Where dat is bugs.pcl, x is the data file, meta is the metadata file, and keep is a boolean array indicating which rows to keep.
This doesn’t work well if the order of the samples is not the same in the metadata (dat$meta) and the data matrix (dat$x).
I have tried looking whether you have re-ordered the metadata and data files somewhere else, but this doesn’t seem to be the case. So unless you have created or loaded already ordered metadata and data files this filtering method might be wrong.

I fixed this in load_bugs.r as follows:

# Read in raw table
bugs.pcl <- pcl.read.mine(data.path = file.path(HMP2_data, "mgx", "taxonomic_profiles.tsv"), 
                              metadata.path = file.path(HMP2_data, "metadata", "hmp2_metadata_2018-08-20.csv"),
                              file.type = "taxonomy")
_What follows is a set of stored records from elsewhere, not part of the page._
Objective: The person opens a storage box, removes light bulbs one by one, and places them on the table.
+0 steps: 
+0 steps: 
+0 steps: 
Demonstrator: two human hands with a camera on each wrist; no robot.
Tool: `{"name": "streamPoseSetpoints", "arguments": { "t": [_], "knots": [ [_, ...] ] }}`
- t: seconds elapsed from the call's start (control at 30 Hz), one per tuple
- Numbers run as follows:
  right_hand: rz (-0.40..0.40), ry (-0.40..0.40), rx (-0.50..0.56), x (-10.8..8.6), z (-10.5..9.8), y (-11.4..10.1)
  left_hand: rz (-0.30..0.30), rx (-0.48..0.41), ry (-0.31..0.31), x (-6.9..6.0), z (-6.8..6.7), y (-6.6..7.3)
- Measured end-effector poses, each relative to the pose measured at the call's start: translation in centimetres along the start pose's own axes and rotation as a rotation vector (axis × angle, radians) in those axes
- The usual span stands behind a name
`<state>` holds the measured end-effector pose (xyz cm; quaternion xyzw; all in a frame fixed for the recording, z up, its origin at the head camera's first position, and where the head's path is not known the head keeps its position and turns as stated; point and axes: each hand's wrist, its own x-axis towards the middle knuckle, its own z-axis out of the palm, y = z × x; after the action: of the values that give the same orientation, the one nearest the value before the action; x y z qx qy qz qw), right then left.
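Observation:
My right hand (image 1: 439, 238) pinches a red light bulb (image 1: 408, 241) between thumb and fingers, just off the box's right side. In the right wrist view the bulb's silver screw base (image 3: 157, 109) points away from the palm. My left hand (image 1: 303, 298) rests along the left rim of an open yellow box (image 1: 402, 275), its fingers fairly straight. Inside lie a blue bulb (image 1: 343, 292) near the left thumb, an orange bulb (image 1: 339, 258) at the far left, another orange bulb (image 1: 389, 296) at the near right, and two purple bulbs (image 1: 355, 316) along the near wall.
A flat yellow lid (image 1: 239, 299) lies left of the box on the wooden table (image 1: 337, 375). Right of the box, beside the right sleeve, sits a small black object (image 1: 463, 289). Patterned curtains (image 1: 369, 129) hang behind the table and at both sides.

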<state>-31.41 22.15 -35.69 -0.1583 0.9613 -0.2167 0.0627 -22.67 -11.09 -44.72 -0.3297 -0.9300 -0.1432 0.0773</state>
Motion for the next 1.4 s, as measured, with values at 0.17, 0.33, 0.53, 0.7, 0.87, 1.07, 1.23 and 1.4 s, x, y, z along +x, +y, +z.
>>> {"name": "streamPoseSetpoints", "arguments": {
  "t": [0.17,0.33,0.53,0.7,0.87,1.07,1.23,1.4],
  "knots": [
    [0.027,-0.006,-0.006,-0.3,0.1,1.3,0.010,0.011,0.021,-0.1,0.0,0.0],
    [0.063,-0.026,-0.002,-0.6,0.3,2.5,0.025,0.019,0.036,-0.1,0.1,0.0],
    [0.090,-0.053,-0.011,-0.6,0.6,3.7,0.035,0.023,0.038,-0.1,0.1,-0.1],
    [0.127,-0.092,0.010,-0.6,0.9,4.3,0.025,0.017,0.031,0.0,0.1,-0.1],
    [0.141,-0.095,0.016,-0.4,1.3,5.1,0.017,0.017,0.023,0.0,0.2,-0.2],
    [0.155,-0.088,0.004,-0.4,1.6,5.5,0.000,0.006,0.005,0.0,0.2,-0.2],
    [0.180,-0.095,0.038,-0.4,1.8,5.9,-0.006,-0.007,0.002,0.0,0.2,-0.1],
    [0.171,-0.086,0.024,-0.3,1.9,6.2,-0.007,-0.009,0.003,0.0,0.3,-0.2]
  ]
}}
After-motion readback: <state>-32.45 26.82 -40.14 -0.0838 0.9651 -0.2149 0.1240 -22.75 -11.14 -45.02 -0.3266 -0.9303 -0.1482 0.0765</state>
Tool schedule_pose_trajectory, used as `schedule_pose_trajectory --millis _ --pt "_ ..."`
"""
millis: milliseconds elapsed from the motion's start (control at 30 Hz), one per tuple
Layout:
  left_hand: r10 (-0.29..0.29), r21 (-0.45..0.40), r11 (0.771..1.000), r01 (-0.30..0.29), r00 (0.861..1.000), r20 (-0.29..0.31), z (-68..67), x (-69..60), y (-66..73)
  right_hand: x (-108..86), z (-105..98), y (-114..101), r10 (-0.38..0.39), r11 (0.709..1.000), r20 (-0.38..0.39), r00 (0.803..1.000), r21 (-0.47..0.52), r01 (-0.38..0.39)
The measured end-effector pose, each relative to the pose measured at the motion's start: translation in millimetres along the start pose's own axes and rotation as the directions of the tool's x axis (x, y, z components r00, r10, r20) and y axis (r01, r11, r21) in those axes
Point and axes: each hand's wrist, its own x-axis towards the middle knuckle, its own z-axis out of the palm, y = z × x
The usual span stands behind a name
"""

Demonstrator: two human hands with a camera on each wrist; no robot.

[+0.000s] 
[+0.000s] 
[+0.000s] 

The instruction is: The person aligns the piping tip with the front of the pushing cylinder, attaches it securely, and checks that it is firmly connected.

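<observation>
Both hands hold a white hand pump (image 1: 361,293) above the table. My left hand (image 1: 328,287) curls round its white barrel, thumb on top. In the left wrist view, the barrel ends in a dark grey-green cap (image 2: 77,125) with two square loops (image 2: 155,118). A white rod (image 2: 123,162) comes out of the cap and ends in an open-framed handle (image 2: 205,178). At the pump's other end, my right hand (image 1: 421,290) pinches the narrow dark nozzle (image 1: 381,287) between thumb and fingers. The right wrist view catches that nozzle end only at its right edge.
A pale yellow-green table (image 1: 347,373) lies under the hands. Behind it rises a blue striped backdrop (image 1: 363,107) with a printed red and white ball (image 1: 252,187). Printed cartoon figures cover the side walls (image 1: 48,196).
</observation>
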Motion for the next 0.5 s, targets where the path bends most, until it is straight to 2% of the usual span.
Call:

# I added this line as well, otherwise the code stops due to NA values in the column reads_filtered in the metadata     
bugs.pcl$meta <- bugs.pcl$meta %>% filter(data_type == 'metagenomics')
stopifnot(all(!is.na(bugs.pcl$meta$reads_filtered)))
  
# re-ordering the metadata's rows to match the data's rows' order. 
sample_idx <- match(rownames(bugs.pcl$x), bugs.pcl$meta$External.ID)
bugs.pcl$meta <- bugs.pcl$meta[sample_idx, ]
    
# Filter out low-read depth samples and fix metadata
# keeping only samples which had above 1M reads. 
bugs.pcl <- bugs.pcl %>% fix_metadata %>%
        pcl.filter.s(reads_filtered >= 1e6)

Now, I know you have already published your paper, and I presume you have ordered the metadata and data files accordingly, but just wanted to let others pay attention to this.

Hi @hilasha2 ,

Thank you for the post. Here is the link to the migrated github repository for HMP2 analysis:

Regards,
Sagun

Thank you, I will open an issue there.